Instructions for the task
Every picture should be left out, but the lines below must be repeated exactly.

Data provided
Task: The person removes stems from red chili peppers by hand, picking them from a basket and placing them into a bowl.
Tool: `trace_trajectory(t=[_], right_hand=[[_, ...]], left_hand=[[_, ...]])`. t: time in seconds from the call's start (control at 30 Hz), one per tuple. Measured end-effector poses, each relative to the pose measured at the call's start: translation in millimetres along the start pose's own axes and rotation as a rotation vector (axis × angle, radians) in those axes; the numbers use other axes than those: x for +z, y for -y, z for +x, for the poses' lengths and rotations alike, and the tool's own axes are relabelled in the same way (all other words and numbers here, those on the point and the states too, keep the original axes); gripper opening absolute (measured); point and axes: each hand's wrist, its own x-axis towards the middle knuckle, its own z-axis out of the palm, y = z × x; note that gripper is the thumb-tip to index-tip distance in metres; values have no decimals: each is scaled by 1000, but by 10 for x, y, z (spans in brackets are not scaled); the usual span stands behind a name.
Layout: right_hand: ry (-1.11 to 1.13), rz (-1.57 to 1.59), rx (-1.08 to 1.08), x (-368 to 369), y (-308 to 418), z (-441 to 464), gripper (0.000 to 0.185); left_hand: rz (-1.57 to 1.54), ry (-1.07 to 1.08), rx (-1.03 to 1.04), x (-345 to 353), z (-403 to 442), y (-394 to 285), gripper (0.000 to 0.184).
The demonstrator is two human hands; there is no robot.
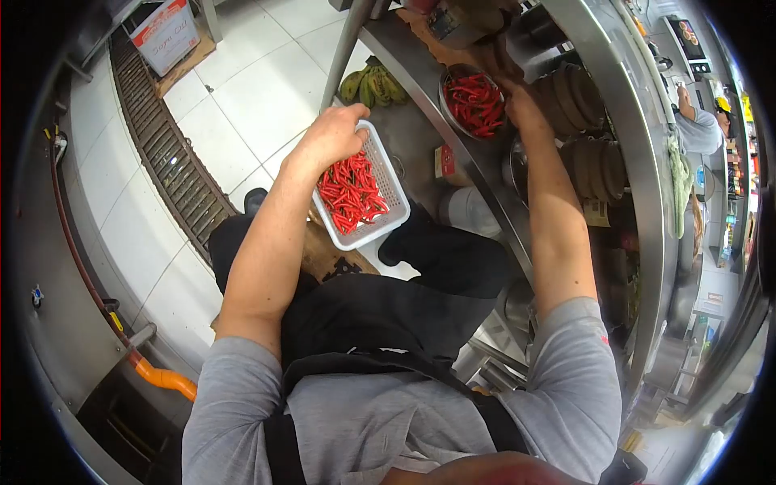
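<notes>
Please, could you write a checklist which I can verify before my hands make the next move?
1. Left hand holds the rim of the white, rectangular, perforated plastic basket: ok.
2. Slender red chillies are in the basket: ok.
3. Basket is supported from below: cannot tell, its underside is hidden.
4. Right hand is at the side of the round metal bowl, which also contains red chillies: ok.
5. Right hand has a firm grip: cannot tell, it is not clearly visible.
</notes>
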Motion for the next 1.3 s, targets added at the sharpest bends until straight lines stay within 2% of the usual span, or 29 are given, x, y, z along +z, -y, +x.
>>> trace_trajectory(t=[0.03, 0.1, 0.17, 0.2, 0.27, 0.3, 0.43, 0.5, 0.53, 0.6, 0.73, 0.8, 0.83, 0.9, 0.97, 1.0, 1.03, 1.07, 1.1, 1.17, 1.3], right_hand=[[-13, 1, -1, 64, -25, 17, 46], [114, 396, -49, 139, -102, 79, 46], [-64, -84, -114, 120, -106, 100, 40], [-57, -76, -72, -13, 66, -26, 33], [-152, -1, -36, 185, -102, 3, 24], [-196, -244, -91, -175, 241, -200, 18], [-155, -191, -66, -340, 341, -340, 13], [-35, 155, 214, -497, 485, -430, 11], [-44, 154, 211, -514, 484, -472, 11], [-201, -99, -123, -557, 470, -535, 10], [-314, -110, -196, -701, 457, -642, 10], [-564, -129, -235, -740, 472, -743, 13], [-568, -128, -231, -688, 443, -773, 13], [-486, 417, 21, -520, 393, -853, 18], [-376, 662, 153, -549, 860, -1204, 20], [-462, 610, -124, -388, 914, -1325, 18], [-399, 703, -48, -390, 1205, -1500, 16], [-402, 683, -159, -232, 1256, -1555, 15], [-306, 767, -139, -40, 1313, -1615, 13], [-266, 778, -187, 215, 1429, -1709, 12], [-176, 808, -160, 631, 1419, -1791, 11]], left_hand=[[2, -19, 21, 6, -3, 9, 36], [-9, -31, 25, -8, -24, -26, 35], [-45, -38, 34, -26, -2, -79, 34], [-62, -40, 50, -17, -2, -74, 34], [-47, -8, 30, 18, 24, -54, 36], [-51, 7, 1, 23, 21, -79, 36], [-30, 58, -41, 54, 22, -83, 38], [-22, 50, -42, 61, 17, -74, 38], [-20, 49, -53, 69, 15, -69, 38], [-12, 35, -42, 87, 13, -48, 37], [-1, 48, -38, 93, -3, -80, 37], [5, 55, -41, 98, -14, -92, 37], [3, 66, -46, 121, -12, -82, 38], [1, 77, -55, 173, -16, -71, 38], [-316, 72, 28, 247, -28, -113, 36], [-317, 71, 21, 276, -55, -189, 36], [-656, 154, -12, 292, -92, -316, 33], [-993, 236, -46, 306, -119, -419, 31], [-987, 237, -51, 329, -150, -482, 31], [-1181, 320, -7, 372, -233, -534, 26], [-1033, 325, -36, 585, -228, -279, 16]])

Task answer
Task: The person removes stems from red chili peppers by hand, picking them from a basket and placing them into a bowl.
Tool: `trace_trajectory(t=[_], right_hand=[[_, ...]], left_hand=[[_, ...]])`. t: time in seconds from the call's start (control at 30 Hz), one per tuple. Measured end-effector poses, each relative to the pose measured at the call's start: translation in millimetres along the start pose's own axes and rotation as a rotation vector (axis × angle, radians) in those axes; the numbers use other axes than those: x for +z, y for -y, z for +x, for the poses' lengths and rotations alike, and the tool's own axes are relabelled in the same way (all other words and numbers here, those on the point and the states too, keep the original axes); gripper opening absolute (measured); point and axes: each hand's wrist, its own x-axis towards the middle knuckle, its own z-axis out of the palm, y = z × x; note that gripper is the thumb-tip to index-tip distance in metres; values have no decimals: each is scaled by 1000, but by 10 for x, y, z (spans in brackets are not scaled); the usual span stands behind a name.
Layout: right_hand: ry (-1.11 to 1.13), rz (-1.57 to 1.59), rx (-1.08 to 1.08), x (-368 to 369), y (-308 to 418), z (-441 to 464), gripper (0.000 to 0.185); left_hand: rz (-1.57 to 1.54), ry (-1.07 to 1.08), rx (-1.03 to 1.04), x (-345 to 353), z (-403 to 442), y (-394 to 285), gripper (0.000 to 0.184).
The demonstrator is two human hands; there is no robot.
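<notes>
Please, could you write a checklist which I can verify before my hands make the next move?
1. Left hand holds the rim of the white, rectangular, perforated plastic basket: ok.
2. Slender red chillies are in the basket: ok.
3. Basket is supported from below: cannot tell, its underside is hidden.
4. Right hand is at the side of the round metal bowl, which also contains red chillies: ok.
5. Right hand has a firm grip: cannot tell, it is not clearly visible.
</notes>
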Motion for the next 1.3 s, targets added at the sharpest bends until straight lines stay within 2% of the usual span, or 29 are given, x, y, z along +z, -y, +x.
>>> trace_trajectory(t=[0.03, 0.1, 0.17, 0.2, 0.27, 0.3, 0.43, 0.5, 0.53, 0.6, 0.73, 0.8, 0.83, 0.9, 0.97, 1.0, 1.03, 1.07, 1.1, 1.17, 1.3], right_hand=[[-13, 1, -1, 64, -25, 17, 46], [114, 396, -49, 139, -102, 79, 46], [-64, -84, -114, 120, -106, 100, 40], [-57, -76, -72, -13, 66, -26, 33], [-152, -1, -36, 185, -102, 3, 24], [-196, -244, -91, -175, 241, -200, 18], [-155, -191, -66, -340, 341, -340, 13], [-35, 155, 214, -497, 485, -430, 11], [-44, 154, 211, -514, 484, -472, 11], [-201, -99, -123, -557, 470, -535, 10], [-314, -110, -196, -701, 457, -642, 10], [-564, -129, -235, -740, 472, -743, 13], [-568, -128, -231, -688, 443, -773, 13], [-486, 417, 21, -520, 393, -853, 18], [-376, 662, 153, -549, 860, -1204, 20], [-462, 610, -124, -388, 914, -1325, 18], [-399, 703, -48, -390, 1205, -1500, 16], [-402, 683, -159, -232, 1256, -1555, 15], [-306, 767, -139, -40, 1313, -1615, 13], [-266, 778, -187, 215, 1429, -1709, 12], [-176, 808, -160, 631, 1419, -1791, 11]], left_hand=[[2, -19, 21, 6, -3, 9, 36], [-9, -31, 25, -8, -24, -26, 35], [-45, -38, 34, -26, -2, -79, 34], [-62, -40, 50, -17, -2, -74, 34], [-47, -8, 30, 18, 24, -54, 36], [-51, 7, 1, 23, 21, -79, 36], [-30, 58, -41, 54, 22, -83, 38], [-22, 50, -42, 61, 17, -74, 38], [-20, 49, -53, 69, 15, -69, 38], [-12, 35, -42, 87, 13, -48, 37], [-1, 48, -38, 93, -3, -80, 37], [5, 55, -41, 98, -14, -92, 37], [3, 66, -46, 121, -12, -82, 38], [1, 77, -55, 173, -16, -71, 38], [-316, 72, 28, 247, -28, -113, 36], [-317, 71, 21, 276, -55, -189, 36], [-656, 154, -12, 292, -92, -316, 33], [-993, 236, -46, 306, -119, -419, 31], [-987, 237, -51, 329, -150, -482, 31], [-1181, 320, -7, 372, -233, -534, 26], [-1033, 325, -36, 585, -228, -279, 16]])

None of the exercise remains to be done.